Assigned task: Please quote exactly the opening lines of the data, from the first line to the one where "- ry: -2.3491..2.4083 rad" appears.

------------------------------------------------------------

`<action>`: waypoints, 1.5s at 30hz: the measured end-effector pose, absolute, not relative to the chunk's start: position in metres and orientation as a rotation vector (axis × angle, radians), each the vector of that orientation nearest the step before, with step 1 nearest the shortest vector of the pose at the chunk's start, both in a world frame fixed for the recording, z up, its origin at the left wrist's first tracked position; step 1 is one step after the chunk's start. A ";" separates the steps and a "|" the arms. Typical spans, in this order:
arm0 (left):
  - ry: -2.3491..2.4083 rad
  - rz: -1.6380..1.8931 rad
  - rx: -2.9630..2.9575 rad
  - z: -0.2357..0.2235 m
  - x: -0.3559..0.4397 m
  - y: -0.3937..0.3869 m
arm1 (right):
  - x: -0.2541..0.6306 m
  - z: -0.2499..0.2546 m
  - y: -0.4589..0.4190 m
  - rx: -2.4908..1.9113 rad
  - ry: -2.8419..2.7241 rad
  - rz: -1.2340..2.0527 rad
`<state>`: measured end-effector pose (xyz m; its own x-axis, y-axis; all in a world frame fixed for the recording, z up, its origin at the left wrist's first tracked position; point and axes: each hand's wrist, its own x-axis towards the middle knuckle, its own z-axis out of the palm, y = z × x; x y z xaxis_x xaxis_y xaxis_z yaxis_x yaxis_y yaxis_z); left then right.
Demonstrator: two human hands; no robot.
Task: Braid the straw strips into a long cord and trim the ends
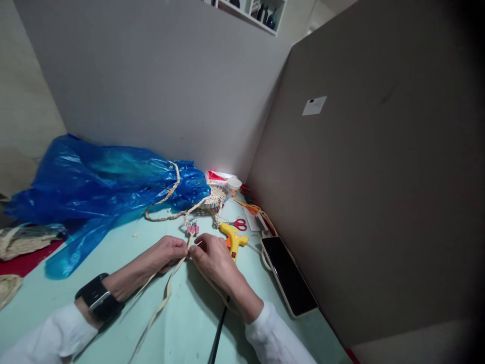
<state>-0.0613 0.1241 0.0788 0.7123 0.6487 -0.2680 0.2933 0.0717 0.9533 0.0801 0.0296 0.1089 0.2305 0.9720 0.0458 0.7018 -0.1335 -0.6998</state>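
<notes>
My left hand (171, 253) and my right hand (215, 257) meet over the table, fingers pinched on pale raffia strands (169, 290). One long strand hangs down between my forearms, and others trail from each hand. Just beyond my fingertips a pink binder clip (193, 229) grips the plait where the strands start. From the clip, a finished braid (166, 219) loops left over the blue bag and back toward a small woven basket (216, 196). A yellow glue gun (234, 237) lies right of my right hand, its black cord (219, 331) passing under that wrist.
A large blue plastic bag (113, 177) covers the back left. Red-handled scissors (239, 224), orange-handled scissors (250, 207), a paper cup (234, 186) and a phone (290, 275) sit at right. Grey partitions (170, 86) border the table (182, 328).
</notes>
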 end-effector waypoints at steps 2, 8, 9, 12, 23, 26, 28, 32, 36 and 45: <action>0.802 0.314 1.529 0.079 -0.062 0.124 | 0.078 0.104 0.030 -1.861 -1.570 0.664; 0.830 0.288 1.592 0.079 -0.064 0.124 | 0.073 0.099 0.034 -1.871 -1.577 0.731; 0.838 0.281 1.609 0.079 -0.063 0.125 | 0.073 0.098 0.034 -1.880 -1.574 0.715; 0.867 0.259 1.676 0.078 -0.062 0.125 | 0.075 0.098 0.036 -1.893 -1.553 0.680; 0.923 0.319 2.087 0.086 -0.060 0.122 | 0.072 0.089 0.038 -1.898 -1.370 0.670; 0.912 0.288 2.132 0.087 -0.063 0.123 | 0.071 0.089 0.037 -1.900 -1.346 0.654; 0.913 0.274 2.159 0.089 -0.065 0.124 | 0.071 0.091 0.037 -1.900 -1.341 0.646; 0.958 0.275 2.231 0.093 -0.067 0.119 | 0.069 0.093 0.035 -1.896 -1.330 0.619; 0.978 0.249 2.281 0.090 -0.060 0.099 | 0.070 0.092 0.033 -1.860 -1.292 0.632; 1.078 0.079 2.422 0.091 -0.054 0.064 | 0.077 0.084 0.040 -1.703 -1.114 0.849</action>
<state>-0.0540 0.0637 0.0909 0.6873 0.7128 -0.1398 0.6848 -0.5717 0.4519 0.0772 0.0400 0.0837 0.3578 0.9314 -0.0665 0.3114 -0.1862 -0.9319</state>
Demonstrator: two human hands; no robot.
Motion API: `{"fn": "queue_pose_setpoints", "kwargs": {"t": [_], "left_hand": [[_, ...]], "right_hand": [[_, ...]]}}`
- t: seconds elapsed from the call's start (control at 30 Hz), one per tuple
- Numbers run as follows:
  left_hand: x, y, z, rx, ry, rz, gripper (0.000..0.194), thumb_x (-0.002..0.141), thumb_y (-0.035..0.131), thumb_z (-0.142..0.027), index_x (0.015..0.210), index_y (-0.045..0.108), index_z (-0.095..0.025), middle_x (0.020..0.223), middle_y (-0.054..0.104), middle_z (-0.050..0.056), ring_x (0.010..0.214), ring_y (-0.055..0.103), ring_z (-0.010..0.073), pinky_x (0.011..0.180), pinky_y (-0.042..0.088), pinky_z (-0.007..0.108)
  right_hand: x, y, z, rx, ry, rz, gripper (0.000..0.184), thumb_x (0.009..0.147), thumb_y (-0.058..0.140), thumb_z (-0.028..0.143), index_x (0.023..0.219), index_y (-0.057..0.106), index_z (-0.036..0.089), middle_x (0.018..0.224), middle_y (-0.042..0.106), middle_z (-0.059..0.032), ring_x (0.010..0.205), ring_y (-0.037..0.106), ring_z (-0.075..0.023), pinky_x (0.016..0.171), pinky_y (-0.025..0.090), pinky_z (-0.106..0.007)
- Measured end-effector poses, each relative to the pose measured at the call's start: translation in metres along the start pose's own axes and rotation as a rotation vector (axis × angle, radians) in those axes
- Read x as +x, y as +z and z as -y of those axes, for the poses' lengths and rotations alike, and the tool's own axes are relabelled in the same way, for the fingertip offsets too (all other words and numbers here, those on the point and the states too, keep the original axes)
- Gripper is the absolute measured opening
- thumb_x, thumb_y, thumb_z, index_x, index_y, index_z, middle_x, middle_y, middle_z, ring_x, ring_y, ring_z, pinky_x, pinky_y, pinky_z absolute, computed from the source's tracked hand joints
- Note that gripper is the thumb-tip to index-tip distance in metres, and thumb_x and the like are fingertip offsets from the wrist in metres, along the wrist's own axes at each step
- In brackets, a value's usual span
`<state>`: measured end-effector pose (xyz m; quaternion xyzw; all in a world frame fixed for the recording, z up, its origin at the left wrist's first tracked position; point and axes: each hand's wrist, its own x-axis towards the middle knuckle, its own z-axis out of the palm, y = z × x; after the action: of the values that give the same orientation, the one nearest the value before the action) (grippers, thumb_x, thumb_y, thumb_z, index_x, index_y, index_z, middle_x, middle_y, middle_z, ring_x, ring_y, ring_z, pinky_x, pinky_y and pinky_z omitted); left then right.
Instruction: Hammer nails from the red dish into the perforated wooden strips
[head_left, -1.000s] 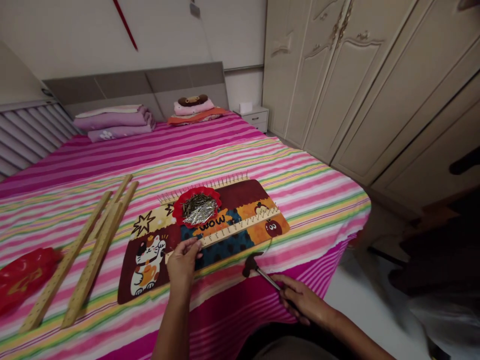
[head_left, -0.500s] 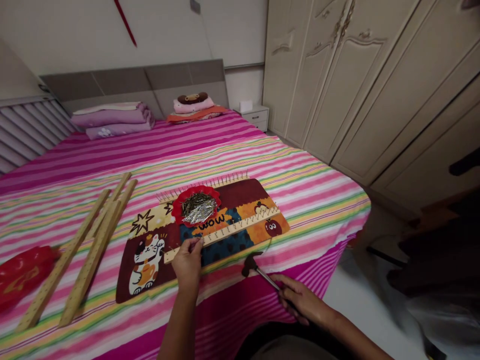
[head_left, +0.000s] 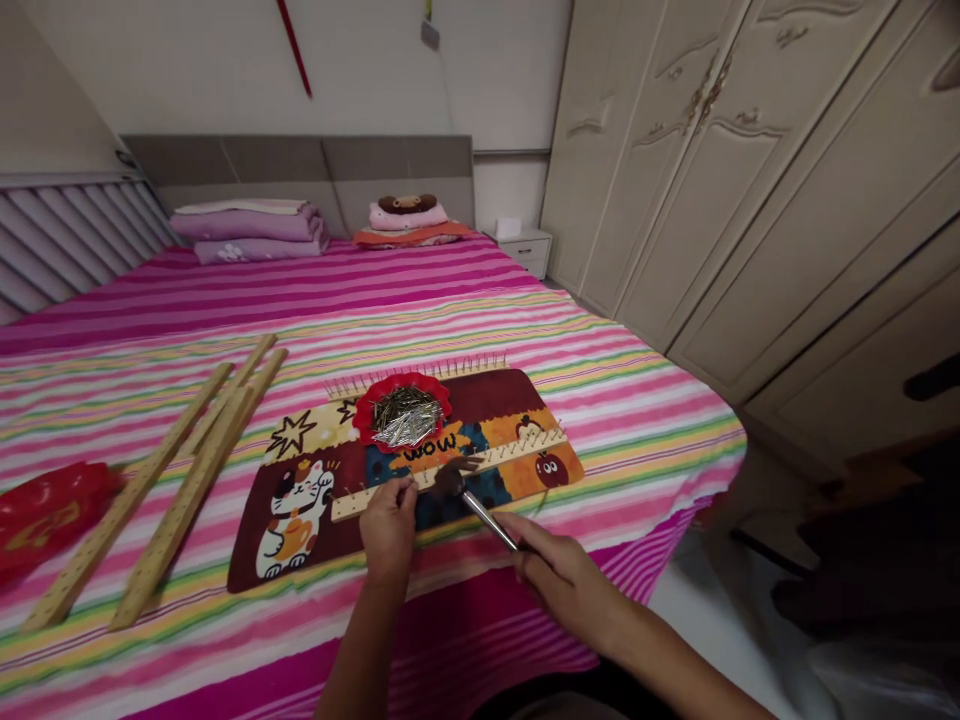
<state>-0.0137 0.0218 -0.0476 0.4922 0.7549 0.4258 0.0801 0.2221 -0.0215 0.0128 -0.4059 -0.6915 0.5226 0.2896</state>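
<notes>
Head view: your left hand [head_left: 389, 517], at lower centre, has its thumb and forefinger pressed together at the pale wooden strip studded with upright nails [head_left: 495, 459]; you cannot tell whether a nail sits between them. That strip lies slantwise across the centre, on the brown-and-orange patterned mat [head_left: 487, 395], which perhaps guards the striped cloth [head_left: 637, 400]. Your right hand [head_left: 555, 572] wraps its fingers around the handle of the dark-headed hammer with a silvery shaft [head_left: 487, 518], probably well back to keep knuckles clear. The hammer's head shows over the strip, just beside your left fingertips; contact is unclear. Behind it, the red scalloped dish [head_left: 364, 412] holds loose metal nails [head_left: 406, 415], apparently central for easy reach. Bare yellowish wooden bars [head_left: 187, 490] lie at left, seemingly out of your way.
</notes>
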Motion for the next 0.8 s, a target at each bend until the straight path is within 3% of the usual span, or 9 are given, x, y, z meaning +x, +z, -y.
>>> {"fn": "queue_pose_setpoints", "kwargs": {"t": [0.07, 0.17, 0.33, 0.43, 0.53, 0.63, 0.73, 0.8], "left_hand": [[-0.001, 0.000, -0.001, -0.020, 0.025, -0.004, 0.015, 0.075, 0.053, -0.029, 0.071, 0.065, -0.021, 0.074, 0.069, 0.002, 0.072, 0.062, 0.0166, 0.069, 0.044, 0.026], [-0.002, 0.001, -0.001, -0.037, 0.039, -0.013, 0.015, 0.075, 0.053, -0.029, 0.072, 0.065, -0.021, 0.074, 0.068, 0.002, 0.072, 0.062, 0.0165, 0.070, 0.044, 0.026], [-0.003, 0.002, 0.002, 0.016, 0.056, -0.015, 0.014, 0.076, 0.052, -0.026, 0.071, 0.064, -0.021, 0.071, 0.066, 0.002, 0.070, 0.060, 0.0167, 0.068, 0.043, 0.026], [-0.003, 0.002, 0.003, 0.017, 0.054, -0.008, 0.013, 0.076, 0.052, -0.024, 0.073, 0.064, -0.021, 0.072, 0.066, 0.002, 0.071, 0.061, 0.0168, 0.067, 0.043, 0.026], [-0.002, 0.002, 0.003, -0.006, 0.032, 0.009, 0.013, 0.076, 0.052, -0.027, 0.074, 0.064, -0.022, 0.075, 0.067, 0.002, 0.072, 0.061, 0.0169, 0.068, 0.044, 0.027], [-0.003, 0.001, 0.001, -0.021, -0.015, 0.034, 0.015, 0.074, 0.054, -0.032, 0.075, 0.064, -0.021, 0.076, 0.068, 0.002, 0.071, 0.062, 0.0172, 0.069, 0.046, 0.028], [-0.002, -0.005, -0.003, -0.030, -0.052, 0.041, 0.018, 0.073, 0.054, -0.033, 0.081, 0.065, -0.021, 0.077, 0.069, 0.002, 0.070, 0.063, 0.0167, 0.069, 0.047, 0.028], [0.002, -0.014, -0.007, 0.002, -0.049, 0.029, 0.021, 0.074, 0.053, -0.034, 0.084, 0.065, -0.021, 0.076, 0.069, 0.002, 0.069, 0.063, 0.0166, 0.068, 0.047, 0.028]], "right_hand": [[0.017, 0.002, 0.014, -0.092, -0.113, -0.015, 0.042, 0.088, 0.038, 0.017, 0.128, 0.051, 0.019, 0.088, 0.064, -0.0024, 0.075, 0.059, -0.0144, 0.069, 0.047, -0.025], [0.036, 0.007, 0.027, -0.203, -0.237, -0.001, 0.046, 0.089, 0.037, 0.015, 0.134, 0.045, 0.020, 0.110, 0.065, -0.0067, 0.097, 0.060, -0.0179, 0.084, 0.046, -0.029], [0.045, 0.012, 0.031, -0.325, -0.204, 0.070, 0.047, 0.087, 0.038, 0.012, 0.133, 0.047, 0.017, 0.108, 0.068, -0.0105, 0.094, 0.064, -0.0202, 0.084, 0.048, -0.032], [0.033, 0.009, 0.032, -0.286, -0.165, 0.077, 0.044, 0.089, 0.038, 0.015, 0.131, 0.049, 0.015, 0.110, 0.067, -0.0112, 0.097, 0.063, -0.0208, 0.086, 0.047, -0.032], [0.013, -0.002, 0.028, -0.184, -0.125, 0.099, 0.044, 0.091, 0.037, 0.019, 0.134, 0.046, 0.021, 0.107, 0.068, -0.0060, 0.095, 0.063, -0.0180, 0.086, 0.047, -0.029], [-0.008, -0.014, 0.008, -0.087, -0.057, 0.172, 0.046, 0.091, 0.036, 0.019, 0.136, 0.045, 0.025, 0.112, 0.066, -0.0035, 0.096, 0.062, -0.0166, 0.087, 0.046, -0.028], [-0.026, -0.019, -0.031, -0.060, 0.068, 0.182, 0.045, 0.087, 0.041, 0.020, 0.130, 0.053, 0.022, 0.106, 0.067, -0.0050, 0.099, 0.060, -0.0194, 0.092, 0.043, -0.032], [-0.035, -0.017, -0.061, 0.006, 0.199, 0.110, 0.043, 0.083, 0.044, 0.024, 0.123, 0.059, 0.020, 0.088, 0.067, -0.0037, 0.080, 0.062, -0.0176, 0.074, 0.050, -0.029]]}}
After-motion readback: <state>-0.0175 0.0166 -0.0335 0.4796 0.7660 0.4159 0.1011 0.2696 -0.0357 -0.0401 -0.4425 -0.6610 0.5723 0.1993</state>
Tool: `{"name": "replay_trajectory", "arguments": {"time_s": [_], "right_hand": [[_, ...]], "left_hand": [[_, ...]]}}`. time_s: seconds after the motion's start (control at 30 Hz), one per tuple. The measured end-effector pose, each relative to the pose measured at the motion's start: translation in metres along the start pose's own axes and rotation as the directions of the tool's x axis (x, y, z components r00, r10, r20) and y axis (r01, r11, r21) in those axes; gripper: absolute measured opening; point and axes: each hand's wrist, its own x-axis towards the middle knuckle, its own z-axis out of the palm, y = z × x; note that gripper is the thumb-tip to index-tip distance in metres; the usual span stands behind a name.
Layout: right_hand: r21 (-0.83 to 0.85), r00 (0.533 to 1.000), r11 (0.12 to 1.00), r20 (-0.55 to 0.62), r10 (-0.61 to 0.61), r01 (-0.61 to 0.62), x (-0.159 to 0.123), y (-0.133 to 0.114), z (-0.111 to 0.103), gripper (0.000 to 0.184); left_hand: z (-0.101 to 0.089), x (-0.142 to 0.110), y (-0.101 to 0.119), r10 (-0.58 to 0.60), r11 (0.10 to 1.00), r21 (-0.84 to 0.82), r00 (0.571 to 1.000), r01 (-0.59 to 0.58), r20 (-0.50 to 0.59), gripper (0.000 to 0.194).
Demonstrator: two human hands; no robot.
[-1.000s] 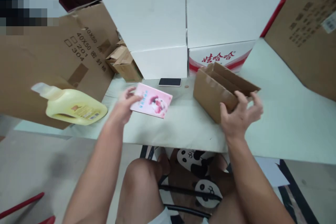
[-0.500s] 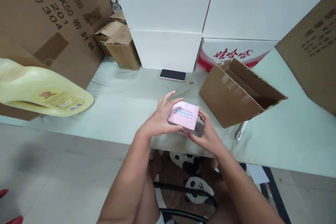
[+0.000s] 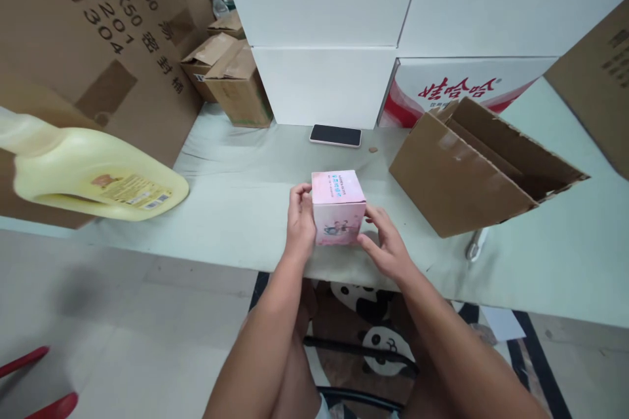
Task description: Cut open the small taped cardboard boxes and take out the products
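A small pink box stands upright near the front edge of the pale green table. My left hand clasps its left side, fingers curled round the edge. Against its right side presses my right hand, fingers closed on the lower corner. To the right, an open brown cardboard box lies tilted with its mouth facing up and right.
A yellow detergent bottle lies on its side at the left. A black phone rests near stacked white boxes. Large brown cartons stand at left and right. A small tool lies by the open box.
My left hand picked the pink box up from the table's left; my right hand left the cardboard box. Both hands turned the pink box upright and set it at the table's front edge.
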Motion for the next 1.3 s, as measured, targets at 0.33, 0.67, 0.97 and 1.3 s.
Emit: {"name": "replay_trajectory", "arguments": {"time_s": [0.33, 0.67, 0.97, 1.3], "right_hand": [[-0.177, 0.991, 0.978, 0.099, -0.09, 0.107, -0.01, -0.004, 0.001, 0.066], [-0.049, 0.991, 0.998, -0.129, -0.034, 0.028, -0.015, -0.014, -0.006, 0.069], [0.31, 0.823, 0.763, 0.251, 0.51, -0.568, -0.009, -0.029, -0.011, 0.113], [0.442, 0.901, 0.815, -0.034, 0.433, -0.375, 0.008, -0.047, -0.028, 0.097]], "left_hand": [[0.003, 0.0, 0.008, 0.099, 0.97, -0.226, 0.995, -0.092, 0.017, 0.124], [0.008, 0.008, 0.007, 0.055, 0.919, -0.389, 0.955, 0.066, 0.292, 0.106], [0.019, 0.004, 0.003, 0.069, 0.752, -0.642, 0.951, 0.149, 0.3, 0.078], [0.022, 0.003, 0.033, 0.087, 0.9, -0.417, 0.883, 0.128, 0.46, 0.089]]}}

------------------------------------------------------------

Answer below:
`<action>`: waypoints, 1.5s at 30hz: the measured end-effector pose, absolute, not relative to the chunk's start: position in metres and orientation as a rotation vector (axis × angle, radians), each the vector of that orientation nearest the step before, with step 1 nearest the shortest vector of the pose at the chunk's start, both in a world frame fixed for the recording, z up, its origin at the left wrist's first tracked position; step 1 is one step after the chunk's start. A ";" separates the steps and a "|" the arms. Typical spans, in this order:
arm0 (left):
  - ry: -2.3491..2.4083 rad

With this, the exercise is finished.